■ DATA EXCERPT
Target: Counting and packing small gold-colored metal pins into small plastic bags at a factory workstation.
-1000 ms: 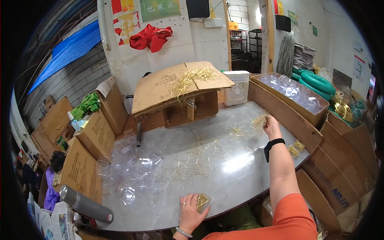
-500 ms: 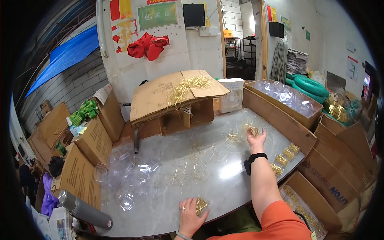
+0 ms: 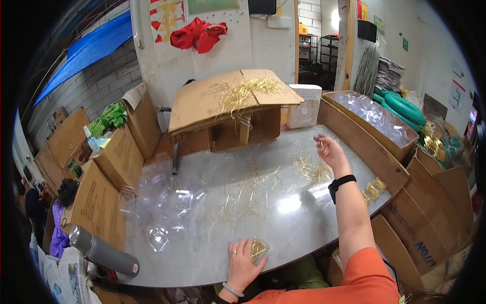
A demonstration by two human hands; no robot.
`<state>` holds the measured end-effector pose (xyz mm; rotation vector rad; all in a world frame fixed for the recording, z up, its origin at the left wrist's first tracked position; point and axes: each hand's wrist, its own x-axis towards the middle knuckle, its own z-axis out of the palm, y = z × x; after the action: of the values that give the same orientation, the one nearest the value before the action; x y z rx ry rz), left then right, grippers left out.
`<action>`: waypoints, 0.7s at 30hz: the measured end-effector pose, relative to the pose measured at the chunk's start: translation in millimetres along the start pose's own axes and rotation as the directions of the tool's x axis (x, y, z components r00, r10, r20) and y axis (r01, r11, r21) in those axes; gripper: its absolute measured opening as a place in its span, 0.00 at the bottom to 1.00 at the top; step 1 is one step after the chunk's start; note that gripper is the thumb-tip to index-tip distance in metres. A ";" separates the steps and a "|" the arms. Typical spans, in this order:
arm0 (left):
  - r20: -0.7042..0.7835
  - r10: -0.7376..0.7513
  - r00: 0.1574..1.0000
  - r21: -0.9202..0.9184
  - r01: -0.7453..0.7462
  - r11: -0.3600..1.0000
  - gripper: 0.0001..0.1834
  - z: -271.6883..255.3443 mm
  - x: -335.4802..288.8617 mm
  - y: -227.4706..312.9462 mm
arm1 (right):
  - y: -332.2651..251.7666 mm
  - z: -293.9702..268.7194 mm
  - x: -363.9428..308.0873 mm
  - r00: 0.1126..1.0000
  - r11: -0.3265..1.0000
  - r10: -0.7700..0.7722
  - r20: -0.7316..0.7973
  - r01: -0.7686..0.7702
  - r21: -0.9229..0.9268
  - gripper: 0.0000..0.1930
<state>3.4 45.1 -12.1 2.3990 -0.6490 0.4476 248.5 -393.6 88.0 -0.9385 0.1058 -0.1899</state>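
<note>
My left hand (image 3: 244, 261) lies at the table's near edge. Its thumb and fingers close round the side of a small clear plastic box (image 3: 259, 249) filled with thin gold pieces. Farther right, my right hand (image 3: 330, 152) is raised over the table with its fingertips drawn together; what they hold, if anything, is too small to make out. Below and left of it, a loose pile of thin gold wire-like pieces (image 3: 313, 171) lies on the grey table. More gold pieces (image 3: 246, 207) are strewn across the table's middle.
Empty clear boxes (image 3: 161, 202) cluster at the left, near a grey flask (image 3: 104, 252). Filled gold packs (image 3: 374, 188) line the right edge. A cardboard shelf (image 3: 202, 104) bearing gold pieces and a white fan (image 3: 304, 106) stand behind. A carton of clear boxes (image 3: 372, 109) is far right.
My view has shifted. My right hand has turned from an open, upward palm with gold pieces to drawn-together fingers, and a larger gold pile shows beside it. My left hand stays at the box.
</note>
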 end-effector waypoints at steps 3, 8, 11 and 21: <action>0.008 0.013 1.000 -0.025 -0.013 1.000 0.35 4.8 4.9 4.4 | -25.0 17.1 -31.7 0.999 0.904 -0.006 0.054 0.029 -0.426 0.21; 0.014 0.000 1.000 -0.030 0.000 1.000 0.36 1.0 4.8 5.7 | -16.3 24.8 -44.8 0.991 0.798 0.055 0.125 0.032 -0.602 0.23; 0.049 0.035 0.998 -0.061 -0.032 0.998 0.36 5.7 11.7 14.1 | -4.0 -41.8 -13.0 0.999 0.357 -0.024 -0.030 -0.020 -0.934 0.24; 0.028 0.001 1.000 -0.045 0.000 0.999 0.36 4.0 5.4 4.1 | 61.7 -58.5 10.2 0.939 -0.377 -0.337 -0.070 -0.202 -0.904 0.13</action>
<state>6.3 37.9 -10.8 2.3662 -0.6651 0.3955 255.5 -406.5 3.6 -2.8693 0.6520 -0.4053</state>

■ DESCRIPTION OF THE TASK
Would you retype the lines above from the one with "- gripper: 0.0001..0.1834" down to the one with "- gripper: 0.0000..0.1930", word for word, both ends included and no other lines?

■ REPLY TO THE EXERCISE
  - gripper: 0.0001..0.1834
  - z: -271.6883..255.3443 mm
  - x: -335.4802..288.8617 mm
  - y: -227.4706..312.9462 mm
arm1 (right):
  - y: -332.2651..251.7666 mm
  - z: -293.9702..268.7194 mm
  - x: -363.9428..308.0873 mm
  - r00: 0.1126..1.0000
  - r11: -0.3265..1.0000
  - r10: -0.7700..0.7722
  - r20: -0.7316..0.7973
  - r01: -0.7686..0.7702
  - r21: -0.9229..0.9268
  - gripper: 0.0000..0.1930

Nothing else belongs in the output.